There’s a detail buried in the sentencing that really ought to have gotten more attention when the case hit the news. Justice Dingemans said Matthews got a minimum term of 33 years, partly because he was of “previous good character.” That’s just legal speak for no prior convictions. Sentencing guidelines required judges to treat a clean record like a mitigating factor, even in murder cases. But the trial laid out evidence showing Matthews and Hoare had a disturbing obsession with teenage and petite girls. The prosecution found plenty of material on their devices, and it wasn’t just a one-off. It had built up over time and everything about the crime itself—the prep, the bag, the restraints, the stun gun, the battery spot on the morning of the killing—made it obvious this wasn’t sudden. It was planned.
So, “previous good character” in this context basically meant hadn’t been caught yet. That 33-year minimum is among the toughest sentences handed out for murder in England. It’s not lenient. But no prior convictions just means nobody had charged him before. It’s not the same thing as no prior harm. The system doesn’t always recognize that difference.
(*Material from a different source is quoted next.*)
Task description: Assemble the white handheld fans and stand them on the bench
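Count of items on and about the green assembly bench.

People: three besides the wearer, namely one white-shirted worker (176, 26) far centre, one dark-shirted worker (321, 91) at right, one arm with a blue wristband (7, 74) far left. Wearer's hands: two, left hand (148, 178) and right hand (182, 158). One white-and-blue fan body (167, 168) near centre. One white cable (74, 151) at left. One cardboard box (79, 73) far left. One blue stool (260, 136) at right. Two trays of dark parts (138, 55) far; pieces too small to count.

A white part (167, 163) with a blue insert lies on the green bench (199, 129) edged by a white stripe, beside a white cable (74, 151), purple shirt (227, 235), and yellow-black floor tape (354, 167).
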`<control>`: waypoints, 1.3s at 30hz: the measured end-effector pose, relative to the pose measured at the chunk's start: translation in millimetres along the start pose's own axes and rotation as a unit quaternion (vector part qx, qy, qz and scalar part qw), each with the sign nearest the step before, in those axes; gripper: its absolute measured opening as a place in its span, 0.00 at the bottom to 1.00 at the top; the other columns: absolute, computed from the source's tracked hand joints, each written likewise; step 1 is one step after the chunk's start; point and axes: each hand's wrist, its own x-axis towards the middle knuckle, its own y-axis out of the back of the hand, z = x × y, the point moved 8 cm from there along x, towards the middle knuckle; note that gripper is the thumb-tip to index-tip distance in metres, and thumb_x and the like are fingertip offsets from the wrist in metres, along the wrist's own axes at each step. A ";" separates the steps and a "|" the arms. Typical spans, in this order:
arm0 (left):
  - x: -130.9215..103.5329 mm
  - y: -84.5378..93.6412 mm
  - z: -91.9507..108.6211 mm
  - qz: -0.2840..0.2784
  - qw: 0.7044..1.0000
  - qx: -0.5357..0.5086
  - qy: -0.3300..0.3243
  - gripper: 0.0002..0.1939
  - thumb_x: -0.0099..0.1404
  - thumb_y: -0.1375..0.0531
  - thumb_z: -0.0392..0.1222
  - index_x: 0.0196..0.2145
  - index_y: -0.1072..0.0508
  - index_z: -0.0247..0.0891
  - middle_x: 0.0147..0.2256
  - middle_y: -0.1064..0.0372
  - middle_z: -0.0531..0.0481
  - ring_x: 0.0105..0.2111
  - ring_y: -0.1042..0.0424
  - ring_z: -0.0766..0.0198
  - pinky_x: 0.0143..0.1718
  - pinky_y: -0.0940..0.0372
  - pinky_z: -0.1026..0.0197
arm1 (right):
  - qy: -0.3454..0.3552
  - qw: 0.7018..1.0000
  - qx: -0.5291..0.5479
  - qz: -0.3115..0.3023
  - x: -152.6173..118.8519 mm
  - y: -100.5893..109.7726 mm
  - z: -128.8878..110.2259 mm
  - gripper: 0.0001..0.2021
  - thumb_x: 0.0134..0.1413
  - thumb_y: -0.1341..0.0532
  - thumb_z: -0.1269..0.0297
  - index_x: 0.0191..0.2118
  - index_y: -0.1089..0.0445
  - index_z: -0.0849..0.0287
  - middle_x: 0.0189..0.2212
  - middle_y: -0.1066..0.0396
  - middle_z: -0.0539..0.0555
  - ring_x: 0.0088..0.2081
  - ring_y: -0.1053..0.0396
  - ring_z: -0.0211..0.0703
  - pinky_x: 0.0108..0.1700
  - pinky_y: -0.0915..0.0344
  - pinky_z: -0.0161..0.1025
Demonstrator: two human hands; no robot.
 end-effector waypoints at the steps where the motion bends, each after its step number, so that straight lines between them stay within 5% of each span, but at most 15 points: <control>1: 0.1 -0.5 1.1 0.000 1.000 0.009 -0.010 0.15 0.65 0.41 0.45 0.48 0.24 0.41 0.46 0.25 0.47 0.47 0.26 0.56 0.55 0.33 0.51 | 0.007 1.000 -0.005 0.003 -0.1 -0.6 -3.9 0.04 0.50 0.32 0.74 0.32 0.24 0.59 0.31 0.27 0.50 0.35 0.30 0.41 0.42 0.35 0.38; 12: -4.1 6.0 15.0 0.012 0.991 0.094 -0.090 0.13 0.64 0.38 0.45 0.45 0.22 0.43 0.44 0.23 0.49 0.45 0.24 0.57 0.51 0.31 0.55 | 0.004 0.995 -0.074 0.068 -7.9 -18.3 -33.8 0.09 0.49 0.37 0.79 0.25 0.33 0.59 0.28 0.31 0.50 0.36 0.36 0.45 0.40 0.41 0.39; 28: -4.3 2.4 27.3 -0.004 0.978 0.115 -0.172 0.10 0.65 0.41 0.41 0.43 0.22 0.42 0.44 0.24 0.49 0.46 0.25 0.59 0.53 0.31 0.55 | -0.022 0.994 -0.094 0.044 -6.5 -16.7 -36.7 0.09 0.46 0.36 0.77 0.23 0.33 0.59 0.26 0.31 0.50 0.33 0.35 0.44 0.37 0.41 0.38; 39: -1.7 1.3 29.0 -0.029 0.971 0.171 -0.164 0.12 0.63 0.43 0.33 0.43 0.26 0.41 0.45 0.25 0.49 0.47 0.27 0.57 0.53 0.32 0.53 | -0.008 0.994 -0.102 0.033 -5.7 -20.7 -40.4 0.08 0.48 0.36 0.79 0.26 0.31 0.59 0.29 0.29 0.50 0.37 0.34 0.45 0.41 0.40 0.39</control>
In April 2015, before the trial even began, Becky’s family said their final goodbyes. Her funeral happened on April 17th at St. Ambrose’s Church in Whitehall, Bristol. That’s the same church where Darren and Angie got married and the same place where Becky, dressed in blue as a bridesmaid, was caught smiling in a photo on her dad’s wedding day. Her father called the service an occasion to celebrate Becky’s life. Afterward, close family and friends gathered for a private burial at Avon View Cemetery. During his tribute, Darren remembered:
“She started to go out more and more and became really fashion conscious, developing her own style and always looked immaculate.”
He added:
“Becky has left a huge void in our lives and the nation. We love you so much.”
A year later, in February 2016, people put a wooden bench in Goat’s Field near her home on Crown Hill. It’s a spot for anyone passing by to sit and maybe remember the girl who grew up there. In March 2016, Darren released a memoir about Becky. It was first called “Becky,” then later reissued as “The Evil Within.” He explained it was his way of giving her back something the headlines had stolen, a focus on her life, not just her death.
After the verdict, Becky’s mother, Tanya, her grandmother, Pat, and her brother, Daniel, stood outside Bristol Crown Court and shared a message. They wanted everyone to remember one thing:
“We loved Becky. She was a beautiful, happy, funny, fiery, caring, loyal, and witty girl. She came into your life and made you feel alive.”
They urged parents:
“Listen to your kids. Don’t ignore or dismiss what they’re trying to say. If they’re worried about something, take time to listen.”
Disclaimer : This content may be created by AI for entertainment purposes. Any resemblance to real persons, events, or places is coincidental.